“Precious in the sight of the LORD
is the death of his faithful servants.”
(Ps 116:15)
Question: Today in Acts Stephen is shown as an obvious example of someone who imitates Jesus to a very great degree – even to using the same words at his martyrdom.
What is the point? Is it that we believe that through this apparently ‘pointless’ death where humanly it doesn’t look like there are any immediate effects of his testimony and sacrifice in words and body, he mystically saves many souls because he participates in a mystical way in Jesus own life?
Sorry it is probably a very basic thing and I know the Church teaches that the blood of the martyrs is seed for new Christians… I just need to make sure I understand at a deeper level.
St. Therese seems, in her letters, to be convinced that this is what she does by loving Jesus – save souls….

The Meaning of the Crucifixion
Answer: Stephen’s life and death contain a multiplicity of meanings for us. But let us first and foremost remember that it is Jesus, and only Jesus, who saves, and this occurs during his Passion, Death and Resurrection. Let us right now contemplate the Crucified Lord, and gaze upon Him, entering more deeply into what is being enacted during these six horrendous hours with Jesus fixed on the wood of the Cross: being God and man, something unique is occurring there: on the one hand He unites himself to us, and on the other He carries us like the Good Shepherd to his own light and love, His Eternal life.

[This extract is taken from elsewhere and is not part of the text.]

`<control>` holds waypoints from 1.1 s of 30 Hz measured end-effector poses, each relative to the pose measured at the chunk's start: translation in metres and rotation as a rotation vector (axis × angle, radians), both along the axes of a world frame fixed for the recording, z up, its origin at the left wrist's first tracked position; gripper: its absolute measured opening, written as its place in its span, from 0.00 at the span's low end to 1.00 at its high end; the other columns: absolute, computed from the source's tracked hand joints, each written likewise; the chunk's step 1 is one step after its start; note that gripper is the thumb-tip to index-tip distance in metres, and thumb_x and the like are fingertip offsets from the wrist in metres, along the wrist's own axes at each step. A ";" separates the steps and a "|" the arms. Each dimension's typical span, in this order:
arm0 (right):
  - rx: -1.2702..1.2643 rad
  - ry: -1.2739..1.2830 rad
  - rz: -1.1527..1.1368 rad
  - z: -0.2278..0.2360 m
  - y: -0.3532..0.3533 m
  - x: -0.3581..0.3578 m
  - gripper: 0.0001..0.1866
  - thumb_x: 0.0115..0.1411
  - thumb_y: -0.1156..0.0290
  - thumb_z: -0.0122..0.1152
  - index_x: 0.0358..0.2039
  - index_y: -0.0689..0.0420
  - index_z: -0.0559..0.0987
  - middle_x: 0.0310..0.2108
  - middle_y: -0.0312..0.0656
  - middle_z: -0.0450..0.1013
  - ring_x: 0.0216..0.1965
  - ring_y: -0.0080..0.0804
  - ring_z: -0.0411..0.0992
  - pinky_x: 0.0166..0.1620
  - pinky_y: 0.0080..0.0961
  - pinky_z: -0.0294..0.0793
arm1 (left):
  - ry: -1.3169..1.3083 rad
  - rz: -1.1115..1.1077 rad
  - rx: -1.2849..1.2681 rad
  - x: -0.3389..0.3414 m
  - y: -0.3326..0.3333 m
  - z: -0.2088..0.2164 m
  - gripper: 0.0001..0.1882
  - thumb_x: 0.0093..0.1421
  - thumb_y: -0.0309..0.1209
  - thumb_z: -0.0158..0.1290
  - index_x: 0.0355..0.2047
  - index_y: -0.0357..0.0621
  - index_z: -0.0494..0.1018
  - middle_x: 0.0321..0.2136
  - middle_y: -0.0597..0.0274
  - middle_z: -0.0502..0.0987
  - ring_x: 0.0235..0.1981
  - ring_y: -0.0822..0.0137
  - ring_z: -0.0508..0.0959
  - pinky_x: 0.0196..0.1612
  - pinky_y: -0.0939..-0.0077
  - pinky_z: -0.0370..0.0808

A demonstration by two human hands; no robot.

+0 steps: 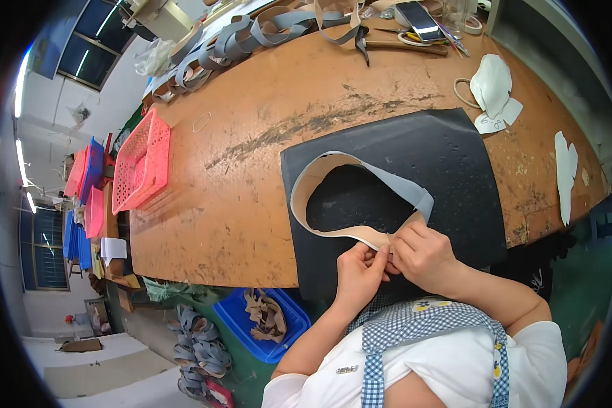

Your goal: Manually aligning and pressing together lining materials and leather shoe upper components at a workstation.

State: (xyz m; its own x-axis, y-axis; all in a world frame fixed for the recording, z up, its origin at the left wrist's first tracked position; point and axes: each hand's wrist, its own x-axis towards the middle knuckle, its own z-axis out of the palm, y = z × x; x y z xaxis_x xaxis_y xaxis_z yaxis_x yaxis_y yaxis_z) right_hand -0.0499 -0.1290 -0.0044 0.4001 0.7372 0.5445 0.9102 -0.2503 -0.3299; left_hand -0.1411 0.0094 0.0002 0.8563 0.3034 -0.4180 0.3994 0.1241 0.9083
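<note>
Both hands meet at the near side of a looped strip (311,216), grey-blue on its outer face and tan on its inner face. The strip stands on edge on a black mat (449,143) and forms a teardrop-shaped ring. My left hand (362,272) pinches it between thumb and fingers where the tan parts come together. Close beside it, my right hand (425,255) is closed on the same spot, below a folded grey corner of the strip. The fingers hide the exact joint between the ends.
A pink basket (141,163) stands at the table's left. Several similar strips (245,37), a hammer (362,44) and a phone (420,22) lie along the far edge. White paper patterns (491,85) rest at right. Below the table sits a blue bin (268,350) holding tan pieces.
</note>
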 end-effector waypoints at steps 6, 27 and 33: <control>0.050 0.117 -0.229 0.007 -0.005 0.021 0.08 0.46 0.85 0.61 0.27 0.62 0.74 0.29 0.45 0.72 0.28 0.43 0.73 0.29 0.32 0.74 | 0.082 0.002 -0.136 -0.003 0.003 0.003 0.11 0.67 0.27 0.52 0.40 0.28 0.75 0.28 0.50 0.82 0.25 0.68 0.83 0.23 0.83 0.76; 0.037 0.037 -0.304 -0.007 -0.051 -0.004 0.11 0.53 0.85 0.59 0.38 0.67 0.74 0.40 0.53 0.77 0.43 0.53 0.79 0.47 0.40 0.80 | -0.225 -0.356 0.773 -0.005 0.006 0.072 0.09 0.57 0.26 0.62 0.35 0.34 0.77 0.20 0.56 0.79 0.18 0.69 0.79 0.22 0.77 0.74; 0.120 0.021 -0.310 -0.008 -0.058 0.002 0.09 0.57 0.84 0.58 0.39 0.68 0.73 0.36 0.52 0.78 0.37 0.49 0.80 0.38 0.34 0.81 | -0.289 -0.626 1.009 0.029 -0.023 0.032 0.12 0.58 0.23 0.58 0.42 0.40 0.71 0.36 0.51 0.72 0.37 0.53 0.78 0.36 0.63 0.76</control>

The Crucified Lord has a unique power that we cannot find anywhere else in his life and ministry and in no other religion. Everything is concentrated on the Cross, and we are able to understand all this, of course, only after and because of his resurrection, that is, under its light. He is victorious while being Crucified, and this is why in the Eastern Churches we celebrate his Crucifixion and Death as a true victory over death, sin, darkness and distance from God. On the Cross, He took us from our darkness to his light. It just makes you want to wish the entire world would understand and see the Crucified Lord in a different way. On the Cross there is a total and utter exchange occurring. The Fathers of the Church saw it, contemplated it, and rested in front of the Cross, dwelling there. This wondrous exchange encompasses our giving Him the bitter darkness of our sins and death and Jesus transforming it, elevating it, giving us back Light, Love, Definitive Union with Him. He took our death and gave us his Life.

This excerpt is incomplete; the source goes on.